1 No-Brainer Stock to Buy With $100 Right Now

The S&P 500 and Nasdaq Composite are in record territory, which might lead investors to think there aren't any solid buying opportunities.

However, some well-known businesses haven't benefited from the broader market's rally. Coffeehouse giant Starbucks (NASDAQ: SBUX) is one of them. Its shares are currently 38% below their all-time high.

Here's why I think it's a no-brainer stock to buy with $100 right now.

Focus on the long term

Starbucks really disappointed its shareholders when it reported fiscal 2024 second-quarter financials on April 30. Revenue came in just shy of $8.6 billion, while diluted earnings per share totaled $0.68. Not only were both of these key headline figures below Wall Street analysts' expectations, but they also both declined year over year. This isn't what investors want to see from an industry giant.

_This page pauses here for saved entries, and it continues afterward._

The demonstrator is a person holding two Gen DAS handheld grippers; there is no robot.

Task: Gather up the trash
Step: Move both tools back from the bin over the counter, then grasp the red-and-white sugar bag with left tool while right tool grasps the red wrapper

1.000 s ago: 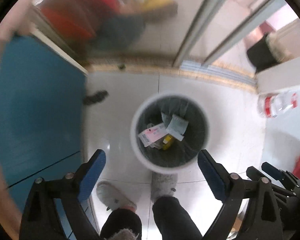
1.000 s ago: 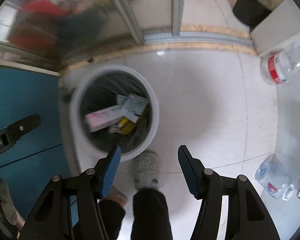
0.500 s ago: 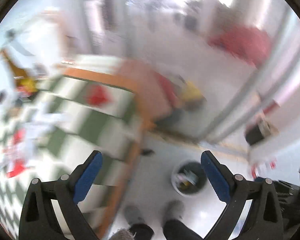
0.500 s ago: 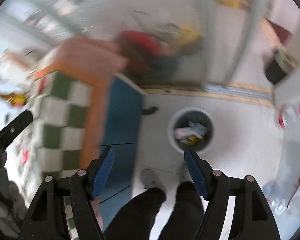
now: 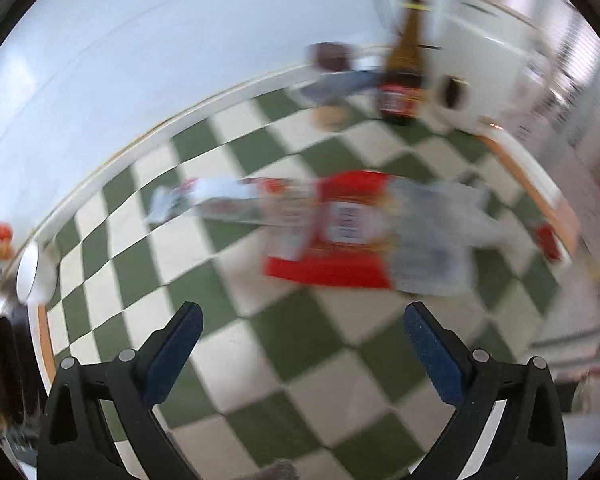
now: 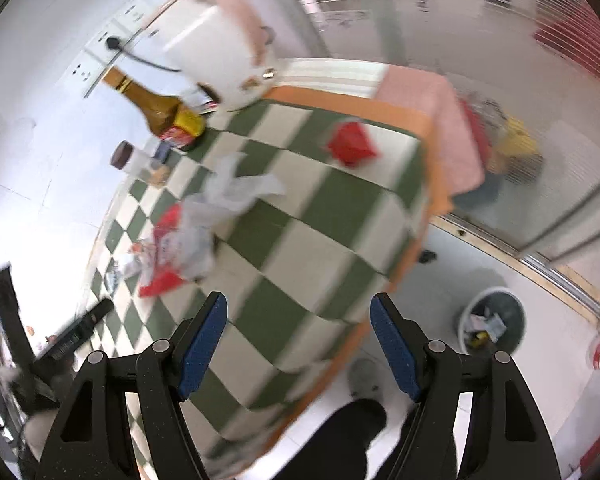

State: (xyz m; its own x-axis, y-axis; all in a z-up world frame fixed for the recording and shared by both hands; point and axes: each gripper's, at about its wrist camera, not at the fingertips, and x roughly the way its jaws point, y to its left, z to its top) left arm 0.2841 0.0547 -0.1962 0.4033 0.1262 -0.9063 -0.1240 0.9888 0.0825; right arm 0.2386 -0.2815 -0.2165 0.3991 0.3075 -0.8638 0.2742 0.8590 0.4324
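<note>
The red wrapper (image 5: 339,232) and crumpled clear plastic (image 5: 435,240) are lying on the checkered tabletop (image 5: 260,344), long axis running crosswise, just ahead of the left gripper (image 5: 301,344), which is gaping empty and nearer; the right gripper (image 6: 298,340) is likewise hanging wide apart, empty.

The checked tablecloth (image 5: 228,356) lies bare straight ahead of the left gripper (image 5: 303,350), whose fingers stand wide apart. At twelve o'clock a blurred heap of red wrapper (image 5: 339,232) and clear plastic bag (image 5: 431,240) blocks the middle. Farther off, at one o'clock, a brown bottle (image 5: 403,80) stands upright near the wall. In the right view, bare cloth runs between the heap and a red packet (image 6: 351,144) at the far edge.
</note>
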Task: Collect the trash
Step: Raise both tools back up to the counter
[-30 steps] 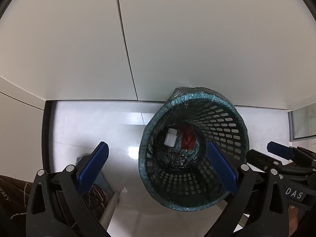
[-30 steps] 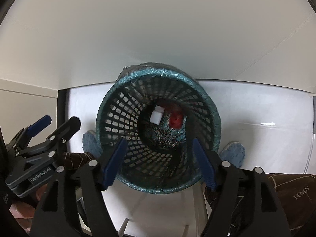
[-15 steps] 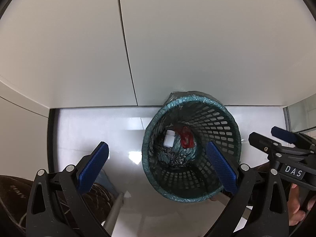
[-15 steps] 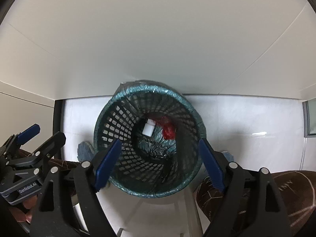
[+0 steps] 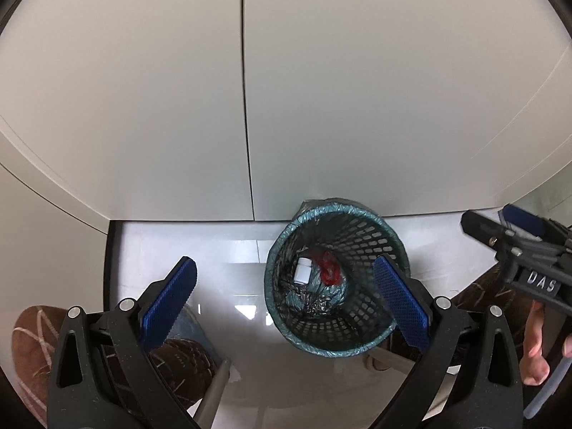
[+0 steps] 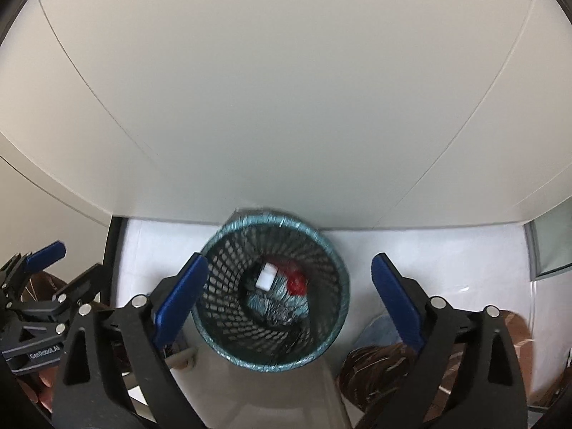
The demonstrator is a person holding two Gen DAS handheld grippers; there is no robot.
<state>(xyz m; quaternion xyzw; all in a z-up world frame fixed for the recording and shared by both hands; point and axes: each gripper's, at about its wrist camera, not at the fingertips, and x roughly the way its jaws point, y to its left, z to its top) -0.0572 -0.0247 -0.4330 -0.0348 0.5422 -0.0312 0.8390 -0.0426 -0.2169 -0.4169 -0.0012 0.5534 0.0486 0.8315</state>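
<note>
bin (image 5: 379, 236) on floor (image 5: 228, 250) against wall (image 5: 357, 107) | bottle (image 5: 302, 270) in bin

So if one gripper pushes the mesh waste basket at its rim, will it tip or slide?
The mesh waste basket probably slides or tips easily: open mesh walls and only a small white container and red scrap inside suggest little weight. Its bag liner looks thin and floppy.

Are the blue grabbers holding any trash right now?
No. The left gripper and right gripper are both open and empty above the bin. The right one's fingers have just been opening.
</note>
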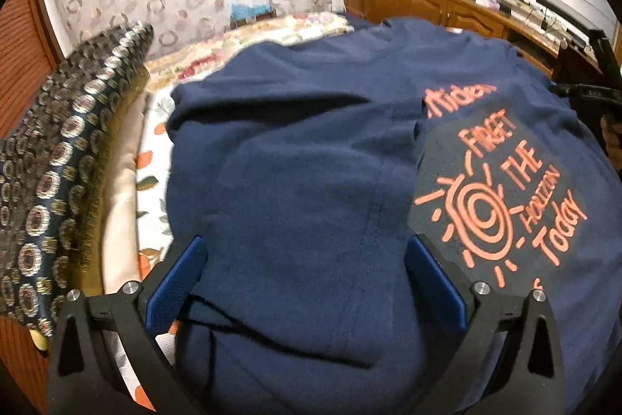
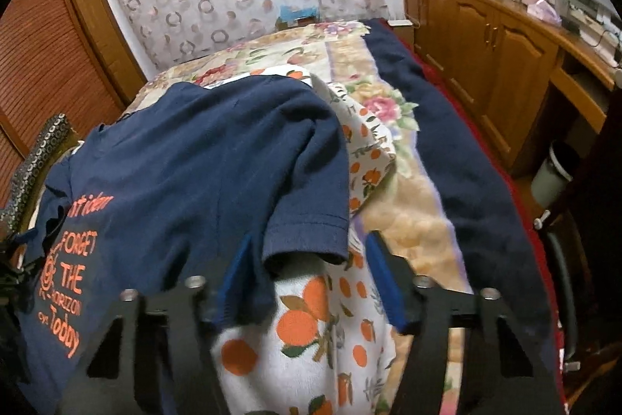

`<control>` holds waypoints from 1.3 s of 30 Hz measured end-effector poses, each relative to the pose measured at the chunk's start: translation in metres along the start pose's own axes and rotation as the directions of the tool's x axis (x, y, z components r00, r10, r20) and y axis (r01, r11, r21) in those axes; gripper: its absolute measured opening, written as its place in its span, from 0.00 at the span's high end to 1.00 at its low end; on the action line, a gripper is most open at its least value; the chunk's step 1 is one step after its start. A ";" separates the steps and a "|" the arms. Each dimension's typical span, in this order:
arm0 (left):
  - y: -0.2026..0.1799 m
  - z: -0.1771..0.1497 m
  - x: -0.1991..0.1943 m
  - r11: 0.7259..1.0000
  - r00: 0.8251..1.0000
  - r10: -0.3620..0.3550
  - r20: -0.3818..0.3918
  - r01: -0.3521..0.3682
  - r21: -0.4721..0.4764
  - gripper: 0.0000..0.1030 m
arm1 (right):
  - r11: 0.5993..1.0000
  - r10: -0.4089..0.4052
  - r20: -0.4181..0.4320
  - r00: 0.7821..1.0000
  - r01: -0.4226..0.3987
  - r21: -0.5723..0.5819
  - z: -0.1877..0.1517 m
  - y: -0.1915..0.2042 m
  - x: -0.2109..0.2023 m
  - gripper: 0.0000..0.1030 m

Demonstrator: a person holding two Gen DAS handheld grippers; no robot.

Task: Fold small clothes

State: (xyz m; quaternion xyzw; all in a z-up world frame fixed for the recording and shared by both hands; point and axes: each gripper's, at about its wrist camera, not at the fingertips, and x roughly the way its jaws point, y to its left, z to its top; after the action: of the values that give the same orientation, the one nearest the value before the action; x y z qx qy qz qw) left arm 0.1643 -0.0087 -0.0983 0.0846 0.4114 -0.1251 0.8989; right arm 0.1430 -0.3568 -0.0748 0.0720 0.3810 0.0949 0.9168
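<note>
A navy T-shirt (image 1: 311, 150) with an orange sun and lettering print (image 1: 501, 189) lies spread on a bed. Its left side is folded inward over the body. My left gripper (image 1: 306, 240) hovers over that folded part, jaws wide open, the blue pads (image 1: 175, 282) clear of the cloth. In the right wrist view the shirt's right sleeve (image 2: 311, 212) lies on a white towel with oranges (image 2: 303, 337). My right gripper (image 2: 310, 240) straddles the sleeve's hem; the jaws stand partly apart, and the right pad (image 2: 383, 282) is clear of the fabric.
A floral bedspread (image 2: 392, 212) covers the bed, with a dark blue blanket (image 2: 458, 150) along its right side. A patterned cushion (image 1: 66, 150) stands at the left. Wooden cabinets (image 2: 486, 41) with clutter on top line the right wall, and a bin (image 2: 552, 174) stands below.
</note>
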 end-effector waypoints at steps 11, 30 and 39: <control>-0.005 0.006 -0.064 0.992 0.980 -0.068 0.187 0.087 -0.094 0.00 | 0.988 -0.035 0.152 0.988 0.057 -0.142 0.005 0.005 -0.033 0.91; -0.040 0.001 -0.091 0.984 0.953 -0.145 0.265 0.166 -0.058 0.00 | 0.973 0.085 0.168 0.982 -0.046 -0.225 -0.010 0.025 -0.030 0.68; -0.049 -0.004 -0.090 0.983 0.953 -0.158 0.260 0.177 -0.050 0.00 | 0.973 0.020 0.115 0.993 0.007 -0.230 0.009 0.056 -0.029 0.62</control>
State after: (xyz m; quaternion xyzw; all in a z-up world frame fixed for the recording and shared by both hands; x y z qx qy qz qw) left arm 0.0903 -0.0405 -0.0352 -0.0003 0.3022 -0.1954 0.9330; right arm 0.1231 -0.3096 -0.0374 -0.0279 0.3130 0.1369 0.9394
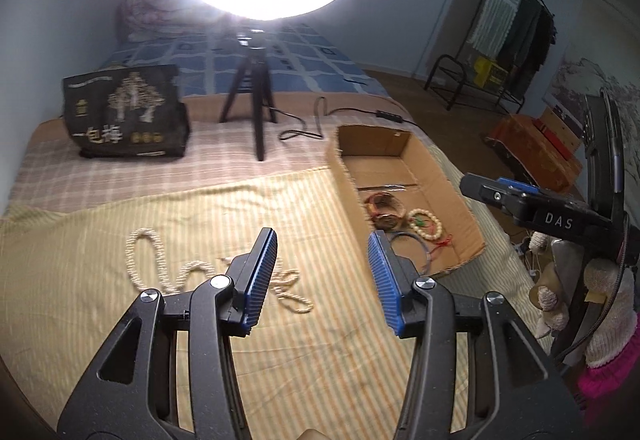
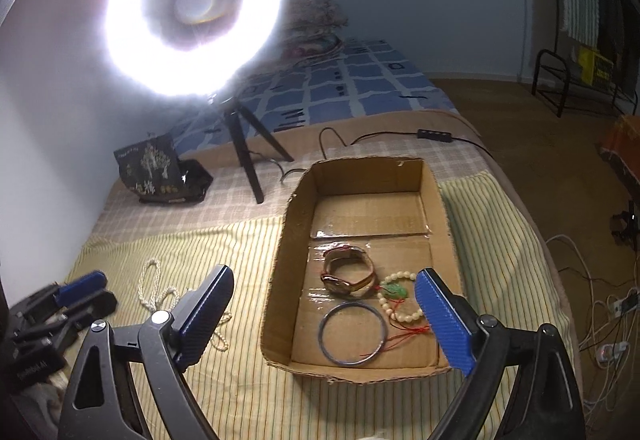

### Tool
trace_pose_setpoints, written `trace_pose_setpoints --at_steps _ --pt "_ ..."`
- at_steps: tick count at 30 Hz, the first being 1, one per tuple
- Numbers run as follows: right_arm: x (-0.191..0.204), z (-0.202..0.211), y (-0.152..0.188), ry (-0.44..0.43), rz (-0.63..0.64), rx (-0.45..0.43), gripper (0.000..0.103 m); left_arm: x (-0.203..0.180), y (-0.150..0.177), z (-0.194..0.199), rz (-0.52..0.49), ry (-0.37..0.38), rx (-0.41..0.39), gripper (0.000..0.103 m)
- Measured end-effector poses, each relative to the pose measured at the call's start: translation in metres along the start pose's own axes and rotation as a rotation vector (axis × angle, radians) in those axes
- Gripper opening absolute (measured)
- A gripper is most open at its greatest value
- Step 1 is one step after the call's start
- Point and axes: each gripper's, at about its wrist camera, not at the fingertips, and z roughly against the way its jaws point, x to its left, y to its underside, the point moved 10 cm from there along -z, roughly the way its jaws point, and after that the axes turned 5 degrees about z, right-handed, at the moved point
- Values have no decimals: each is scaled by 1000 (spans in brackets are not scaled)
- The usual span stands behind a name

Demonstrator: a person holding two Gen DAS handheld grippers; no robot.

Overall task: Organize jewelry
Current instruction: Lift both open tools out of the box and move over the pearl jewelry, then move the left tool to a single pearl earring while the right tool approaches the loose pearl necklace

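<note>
A long cream bead necklace (image 1: 160,264) lies loose on the striped cloth, partly hidden behind my left finger; it also shows in the right wrist view (image 2: 154,288). My left gripper (image 1: 324,276) is open and empty, just above and right of the necklace. A shallow cardboard box (image 2: 280,264) holds a watch (image 2: 348,276), a cream bead bracelet with a green charm (image 2: 400,300) and a thin bangle (image 2: 352,332). The box also shows in the left wrist view (image 1: 344,168). My right gripper (image 2: 324,316) is open and empty, hovering over the box's near end.
A ring light on a black tripod (image 1: 252,96) stands at the back with its cable (image 2: 400,136) behind the box. A black printed bag (image 1: 128,112) sits back left. The bed edge drops at right to a floor with cables (image 2: 600,320).
</note>
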Motion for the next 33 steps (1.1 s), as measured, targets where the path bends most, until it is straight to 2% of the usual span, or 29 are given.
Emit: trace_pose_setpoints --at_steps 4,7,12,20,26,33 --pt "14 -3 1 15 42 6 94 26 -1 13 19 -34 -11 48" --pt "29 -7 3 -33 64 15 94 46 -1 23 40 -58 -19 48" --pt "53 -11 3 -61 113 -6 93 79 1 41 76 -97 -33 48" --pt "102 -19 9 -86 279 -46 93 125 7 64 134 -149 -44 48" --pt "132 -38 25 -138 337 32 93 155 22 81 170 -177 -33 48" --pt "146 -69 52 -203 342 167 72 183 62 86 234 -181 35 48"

"In a highly challenged environment, this quarter's results do not reflect the power of our brand, our capabilities or the opportunities ahead," CEO Laxman Narasimhan said in the press release.

The struggles weren't specific to any single region. Same-store sales dropped 3% and 11% in the two key markets of the U.S. and China, respectively. Customer traffic was down

It's so easy to get caught up in the short term. But I urge investors to maintain their focus on the next three to five years. Viewed in this light, it's not hard to be a little optimistic about Starbucks' prospects.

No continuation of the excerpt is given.